RAW DATA:
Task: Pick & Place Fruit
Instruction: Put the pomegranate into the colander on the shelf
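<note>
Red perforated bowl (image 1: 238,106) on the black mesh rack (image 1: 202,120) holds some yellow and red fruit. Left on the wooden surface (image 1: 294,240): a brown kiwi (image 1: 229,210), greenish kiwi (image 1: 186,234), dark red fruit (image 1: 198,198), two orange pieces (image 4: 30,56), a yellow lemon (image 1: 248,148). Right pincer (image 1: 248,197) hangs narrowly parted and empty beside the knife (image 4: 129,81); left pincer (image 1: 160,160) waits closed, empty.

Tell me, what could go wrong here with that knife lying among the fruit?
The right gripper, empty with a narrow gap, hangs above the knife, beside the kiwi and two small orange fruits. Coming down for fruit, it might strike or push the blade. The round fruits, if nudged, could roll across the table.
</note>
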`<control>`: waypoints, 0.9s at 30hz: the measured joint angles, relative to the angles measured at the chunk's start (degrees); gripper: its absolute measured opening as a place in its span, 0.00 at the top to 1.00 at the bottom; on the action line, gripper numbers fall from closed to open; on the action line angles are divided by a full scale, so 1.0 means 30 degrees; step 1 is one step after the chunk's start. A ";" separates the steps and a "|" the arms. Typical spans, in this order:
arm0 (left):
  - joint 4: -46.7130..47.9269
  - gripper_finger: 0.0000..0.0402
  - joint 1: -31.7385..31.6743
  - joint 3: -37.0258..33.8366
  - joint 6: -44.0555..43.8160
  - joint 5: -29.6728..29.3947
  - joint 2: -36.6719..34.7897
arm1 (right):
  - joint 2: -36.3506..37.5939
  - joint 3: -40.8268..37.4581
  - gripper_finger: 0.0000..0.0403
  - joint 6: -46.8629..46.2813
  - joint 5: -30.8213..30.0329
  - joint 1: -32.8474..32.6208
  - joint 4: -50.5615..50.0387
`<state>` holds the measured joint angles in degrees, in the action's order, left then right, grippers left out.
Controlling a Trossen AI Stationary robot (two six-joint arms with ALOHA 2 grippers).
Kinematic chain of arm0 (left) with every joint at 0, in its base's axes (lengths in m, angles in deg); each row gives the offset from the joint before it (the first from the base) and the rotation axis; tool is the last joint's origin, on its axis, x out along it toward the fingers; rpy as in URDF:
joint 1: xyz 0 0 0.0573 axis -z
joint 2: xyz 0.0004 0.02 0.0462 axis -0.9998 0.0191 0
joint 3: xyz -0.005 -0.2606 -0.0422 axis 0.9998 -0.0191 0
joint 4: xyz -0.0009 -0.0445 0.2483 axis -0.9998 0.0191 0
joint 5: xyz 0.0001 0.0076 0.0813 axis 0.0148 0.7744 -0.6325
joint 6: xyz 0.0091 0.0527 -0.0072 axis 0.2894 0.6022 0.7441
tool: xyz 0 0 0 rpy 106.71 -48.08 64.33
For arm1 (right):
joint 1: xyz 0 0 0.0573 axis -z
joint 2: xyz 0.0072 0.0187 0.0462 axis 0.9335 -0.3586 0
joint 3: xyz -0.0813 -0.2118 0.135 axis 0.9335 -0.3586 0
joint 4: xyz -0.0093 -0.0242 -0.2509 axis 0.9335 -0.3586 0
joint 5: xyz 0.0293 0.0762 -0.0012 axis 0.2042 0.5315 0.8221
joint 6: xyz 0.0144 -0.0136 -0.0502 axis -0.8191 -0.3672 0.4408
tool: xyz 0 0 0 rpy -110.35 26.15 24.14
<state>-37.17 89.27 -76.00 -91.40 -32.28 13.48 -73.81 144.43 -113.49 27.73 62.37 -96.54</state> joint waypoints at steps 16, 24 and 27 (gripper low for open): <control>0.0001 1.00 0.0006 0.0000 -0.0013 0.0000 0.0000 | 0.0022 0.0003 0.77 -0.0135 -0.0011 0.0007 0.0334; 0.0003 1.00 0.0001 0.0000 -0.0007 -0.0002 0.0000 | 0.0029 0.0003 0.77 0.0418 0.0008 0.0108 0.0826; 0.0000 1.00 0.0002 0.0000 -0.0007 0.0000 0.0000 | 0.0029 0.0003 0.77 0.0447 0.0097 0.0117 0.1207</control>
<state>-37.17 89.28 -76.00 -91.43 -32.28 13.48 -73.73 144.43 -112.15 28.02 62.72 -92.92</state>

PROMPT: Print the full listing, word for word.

ANSWER TO THE EXERCISE:
Task: Pick & Place Fruit
Instruction: Put the pomegranate into the colander on the shelf
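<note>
Red perforated bowl (image 1: 238,106) on the black mesh rack (image 1: 202,120) holds some yellow and red fruit. Left on the wooden surface (image 1: 294,240): a brown kiwi (image 1: 229,210), greenish kiwi (image 1: 186,234), dark red fruit (image 1: 198,198), two orange pieces (image 4: 30,56), a yellow lemon (image 1: 248,148). Right pincer (image 1: 248,197) hangs narrowly parted and empty beside the knife (image 4: 129,81); left pincer (image 1: 160,160) waits closed, empty.

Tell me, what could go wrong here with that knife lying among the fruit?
The right gripper, empty with a narrow gap, hangs above the knife, beside the kiwi and two small orange fruits. Coming down for fruit, it might strike or push the blade. The round fruits, if nudged, could roll across the table.
</note>
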`<control>`: waypoints, 0.9s at 30hz: the measured joint angles, relative to the angles measured at the chunk's start (degrees); gripper: its absolute measured opening as a place in its span, 0.00 at the top to 1.00 at the bottom; on the action line, gripper numbers fall from closed to open; on the action line angles are divided by a full scale, so 1.0 means 30 degrees; step 1 is one step after the chunk's start. A ";" separates the steps and a "|" the arms. Typical spans, in this order:
arm0 (left):
  - joint 4: -46.7130..47.9269
  - gripper_finger: 0.0000..0.0402
  - joint 1: -31.7385..31.6743
  - joint 3: -37.0258..33.8366
  - joint 6: -44.0555..43.8160
  - joint 5: -29.6728..29.3947
  - joint 2: -36.6719..34.7897
arm1 (right):
  - joint 2: -36.3506..37.5939
  - joint 3: -40.8268..37.4581
  - gripper_finger: 0.0000..0.0403
  - joint 6: -46.8629..46.2813
  - joint 5: -30.8213..30.0329
  - joint 1: -32.8474..32.6208
  - joint 4: -50.5615..50.0387
`<state>` holds the measured joint angles in degrees, in the action's order, left then right, grippers left out.
Controlling a Trossen AI Stationary robot (two six-joint arms with ALOHA 2 grippers).
Kinematic chain of arm0 (left) with every joint at 0, in its base's axes (lengths in m, angles in deg); each row gives the offset from the joint before it (the first from the base) and the rotation axis; tool is the last joint's origin, on its axis, x out along it toward the fingers; rpy as in URDF:
joint 1: xyz 0 0 0.0573 axis -z
joint 2: xyz 0.0004 0.02 0.0462 axis -0.9998 0.0191 0
joint 3: xyz -0.005 -0.2606 -0.0422 axis 0.9998 -0.0191 0
joint 4: xyz -0.0009 -0.0445 0.2483 axis -0.9998 0.0191 0
joint 5: xyz 0.0001 0.0076 0.0813 axis 0.0148 0.7744 -0.6325
joint 6: xyz 0.0091 0.0527 -0.0072 axis 0.2894 0.6022 0.7441
tool: xyz 0 0 0 rpy 106.71 -48.08 64.33
For arm1 (right):
joint 1: xyz 0 0 0.0573 axis -z
joint 2: xyz 0.0072 0.0187 0.0462 axis 0.9335 -0.3586 0
joint 3: xyz -0.0813 -0.2118 0.135 axis 0.9335 -0.3586 0
joint 4: xyz -0.0093 -0.0242 -0.2509 axis 0.9335 -0.3586 0
joint 5: xyz 0.0293 0.0762 -0.0012 axis 0.2042 0.5315 0.8221
joint 6: xyz 0.0144 -0.0136 -0.0502 axis -0.8191 -0.3672 0.4408
tool: xyz 0 0 0 rpy -110.35 26.15 24.14
<state>-37.17 89.27 -76.00 -91.40 -32.28 13.48 -73.81 144.43 -113.49 27.73 62.37 -96.54</state> joint waypoints at steps 16, 24 and 27 (gripper low for open): <control>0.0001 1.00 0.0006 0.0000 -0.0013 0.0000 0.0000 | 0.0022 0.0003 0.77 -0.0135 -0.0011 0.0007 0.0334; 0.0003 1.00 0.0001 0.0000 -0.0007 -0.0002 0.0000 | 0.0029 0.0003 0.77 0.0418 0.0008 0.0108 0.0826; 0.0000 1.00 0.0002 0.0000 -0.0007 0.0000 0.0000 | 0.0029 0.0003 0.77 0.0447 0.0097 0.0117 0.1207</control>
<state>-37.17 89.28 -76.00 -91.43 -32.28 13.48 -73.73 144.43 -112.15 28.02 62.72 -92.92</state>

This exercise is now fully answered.